1. Overview

Police brutality has been in the spotlight in recent months. With the death of George Floyd being the straw that broke the camel’s back, Americans from all walks of life united together to protest against police brutality. This has led to calls to de-fund the police, in which funds that have been devoted to police budgets are re-diverted to other non-policing means, such as improving community support at the grassroots level. However, opponents of such a movement claim that police brutality is often perpetuated by a few bad eggs, and is not endemic throughout all police departments in the United States.

1.1 Purpose

The purpose of this visualisation is to make use of the dataset that has been retrieved from Mapping Police Violence (https://mappingpoliceviolence.org/), a research collaborative collecting data on police killings in the US, to uncover some of the more notable trends that relate to police killings. Through the dataset, we can endeavour to gain some insights into whether police brutality is restricted to only certain police departments, or is a systemic, wide-spread problem that needs to be addressed urgently.

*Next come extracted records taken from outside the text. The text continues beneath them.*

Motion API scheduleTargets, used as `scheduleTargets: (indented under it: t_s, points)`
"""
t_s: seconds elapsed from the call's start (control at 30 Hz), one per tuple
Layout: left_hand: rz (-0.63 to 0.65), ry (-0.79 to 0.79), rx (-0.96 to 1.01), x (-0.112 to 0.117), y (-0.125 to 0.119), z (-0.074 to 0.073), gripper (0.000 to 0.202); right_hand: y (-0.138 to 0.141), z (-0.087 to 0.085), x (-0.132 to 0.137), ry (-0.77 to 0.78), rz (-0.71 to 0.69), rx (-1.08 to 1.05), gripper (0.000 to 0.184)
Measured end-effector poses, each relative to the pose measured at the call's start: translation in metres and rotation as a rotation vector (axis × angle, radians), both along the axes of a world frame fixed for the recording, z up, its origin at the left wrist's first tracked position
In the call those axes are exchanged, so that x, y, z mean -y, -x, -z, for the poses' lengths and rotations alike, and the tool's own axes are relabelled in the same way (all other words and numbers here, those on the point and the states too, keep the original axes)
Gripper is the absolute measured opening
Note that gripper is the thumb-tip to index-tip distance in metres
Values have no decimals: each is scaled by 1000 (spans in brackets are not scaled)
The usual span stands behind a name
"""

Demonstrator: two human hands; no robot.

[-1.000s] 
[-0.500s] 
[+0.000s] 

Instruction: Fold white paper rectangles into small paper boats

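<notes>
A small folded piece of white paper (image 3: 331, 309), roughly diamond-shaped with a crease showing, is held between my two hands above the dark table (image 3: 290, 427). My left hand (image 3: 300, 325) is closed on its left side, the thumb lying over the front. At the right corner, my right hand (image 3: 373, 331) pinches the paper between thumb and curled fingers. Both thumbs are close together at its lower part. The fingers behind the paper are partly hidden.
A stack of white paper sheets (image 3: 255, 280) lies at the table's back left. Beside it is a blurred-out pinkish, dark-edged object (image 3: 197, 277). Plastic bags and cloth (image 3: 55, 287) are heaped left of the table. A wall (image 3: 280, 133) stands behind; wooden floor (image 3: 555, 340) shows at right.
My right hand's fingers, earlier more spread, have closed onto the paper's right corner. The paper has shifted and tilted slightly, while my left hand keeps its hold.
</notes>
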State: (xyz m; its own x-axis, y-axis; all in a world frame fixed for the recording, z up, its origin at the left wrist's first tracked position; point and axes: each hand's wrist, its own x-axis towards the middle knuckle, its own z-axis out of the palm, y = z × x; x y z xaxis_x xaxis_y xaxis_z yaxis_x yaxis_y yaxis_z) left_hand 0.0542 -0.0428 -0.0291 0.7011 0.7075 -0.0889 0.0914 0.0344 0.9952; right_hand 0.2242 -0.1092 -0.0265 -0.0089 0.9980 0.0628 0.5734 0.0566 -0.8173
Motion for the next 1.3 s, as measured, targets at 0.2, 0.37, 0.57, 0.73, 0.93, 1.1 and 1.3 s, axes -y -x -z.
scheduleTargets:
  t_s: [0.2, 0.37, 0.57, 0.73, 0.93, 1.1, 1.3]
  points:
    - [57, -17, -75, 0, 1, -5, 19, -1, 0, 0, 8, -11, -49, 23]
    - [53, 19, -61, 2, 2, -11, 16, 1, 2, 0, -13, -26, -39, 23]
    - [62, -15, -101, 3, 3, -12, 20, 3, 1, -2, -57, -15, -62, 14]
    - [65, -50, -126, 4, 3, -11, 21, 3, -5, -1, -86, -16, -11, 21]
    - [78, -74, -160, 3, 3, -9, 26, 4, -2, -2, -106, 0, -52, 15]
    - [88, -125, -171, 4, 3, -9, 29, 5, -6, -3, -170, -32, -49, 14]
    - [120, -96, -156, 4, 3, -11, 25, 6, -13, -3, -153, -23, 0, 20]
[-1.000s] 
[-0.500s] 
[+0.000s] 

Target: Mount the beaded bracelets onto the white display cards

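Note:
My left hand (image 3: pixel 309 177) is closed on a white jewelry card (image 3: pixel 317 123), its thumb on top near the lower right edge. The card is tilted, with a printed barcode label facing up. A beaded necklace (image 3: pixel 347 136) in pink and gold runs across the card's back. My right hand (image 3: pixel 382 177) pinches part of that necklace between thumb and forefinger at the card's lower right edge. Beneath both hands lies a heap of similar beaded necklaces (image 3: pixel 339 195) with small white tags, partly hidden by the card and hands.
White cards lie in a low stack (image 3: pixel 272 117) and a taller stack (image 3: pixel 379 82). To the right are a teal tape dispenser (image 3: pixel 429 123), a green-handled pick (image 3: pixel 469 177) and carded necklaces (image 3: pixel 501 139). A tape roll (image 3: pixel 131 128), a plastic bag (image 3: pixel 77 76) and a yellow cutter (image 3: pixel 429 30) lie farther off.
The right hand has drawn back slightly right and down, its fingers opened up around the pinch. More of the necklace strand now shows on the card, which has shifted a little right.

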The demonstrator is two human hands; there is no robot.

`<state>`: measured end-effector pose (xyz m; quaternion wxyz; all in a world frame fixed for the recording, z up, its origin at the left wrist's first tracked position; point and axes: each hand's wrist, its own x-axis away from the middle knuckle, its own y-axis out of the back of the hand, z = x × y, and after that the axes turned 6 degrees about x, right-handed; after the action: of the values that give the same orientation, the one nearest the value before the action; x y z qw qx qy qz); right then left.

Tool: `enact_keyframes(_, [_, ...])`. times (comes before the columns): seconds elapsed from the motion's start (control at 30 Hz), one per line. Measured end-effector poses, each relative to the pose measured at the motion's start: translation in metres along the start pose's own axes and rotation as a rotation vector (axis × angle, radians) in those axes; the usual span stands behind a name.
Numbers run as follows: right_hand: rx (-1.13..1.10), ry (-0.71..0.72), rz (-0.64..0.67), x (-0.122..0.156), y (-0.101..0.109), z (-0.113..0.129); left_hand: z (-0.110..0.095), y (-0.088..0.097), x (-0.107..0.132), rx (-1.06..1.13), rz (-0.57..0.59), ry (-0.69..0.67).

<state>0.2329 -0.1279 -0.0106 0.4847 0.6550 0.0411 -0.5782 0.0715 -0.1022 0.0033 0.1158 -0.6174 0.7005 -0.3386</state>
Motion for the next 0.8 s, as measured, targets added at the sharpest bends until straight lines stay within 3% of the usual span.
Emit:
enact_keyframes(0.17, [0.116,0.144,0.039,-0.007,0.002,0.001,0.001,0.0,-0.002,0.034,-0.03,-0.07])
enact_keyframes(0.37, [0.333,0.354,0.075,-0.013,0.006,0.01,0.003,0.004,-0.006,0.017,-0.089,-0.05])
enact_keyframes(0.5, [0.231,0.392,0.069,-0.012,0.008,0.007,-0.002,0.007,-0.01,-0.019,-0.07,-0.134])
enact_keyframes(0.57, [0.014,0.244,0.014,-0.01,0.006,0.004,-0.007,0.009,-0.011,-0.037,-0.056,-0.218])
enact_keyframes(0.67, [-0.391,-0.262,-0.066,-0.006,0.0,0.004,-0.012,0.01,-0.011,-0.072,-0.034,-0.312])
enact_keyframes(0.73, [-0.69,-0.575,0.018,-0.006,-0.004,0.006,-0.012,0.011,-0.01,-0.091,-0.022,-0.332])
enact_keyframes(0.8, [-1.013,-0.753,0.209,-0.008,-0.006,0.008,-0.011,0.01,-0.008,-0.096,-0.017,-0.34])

1.2 Data & Design Challenges

The dataset is split into four different sheets, aggregated on different levels. Moreover, for some sheets, additional data pre-processing is needed before the data can be ready for visualisation. Therefore, Python will be used to help with the data pre-processing for two of the sheets where more data cleaning is needed. The Pandas library will be used, which is helpful to aggregate data on different levels, such as by performing groupbys. Thereafter, the datasets will be exported from Python and into R for visualisation purposes.

With regards to design challenges, as the number of states in the US are quite a lot, the state-level visualisations will only show the top 10 states when it comes to various police-brutality related metrics, for the sake of brevity and not over-cluttering the visualistion. An interactive plot would help circumvent this problem, as the viewer can select which states he wishes to compare against, and can be further implemented in future. Additionally, it is important to highlight trends in police brutality objectively but also in a clearly understandable manner, as the target viewer may not have advanced statistical knowledge. Therefore, with this target audience in mind, the visualisations will make clear of such trends to a layman viewer, without the use of overly complicated charts or in-depth statistical knowledge.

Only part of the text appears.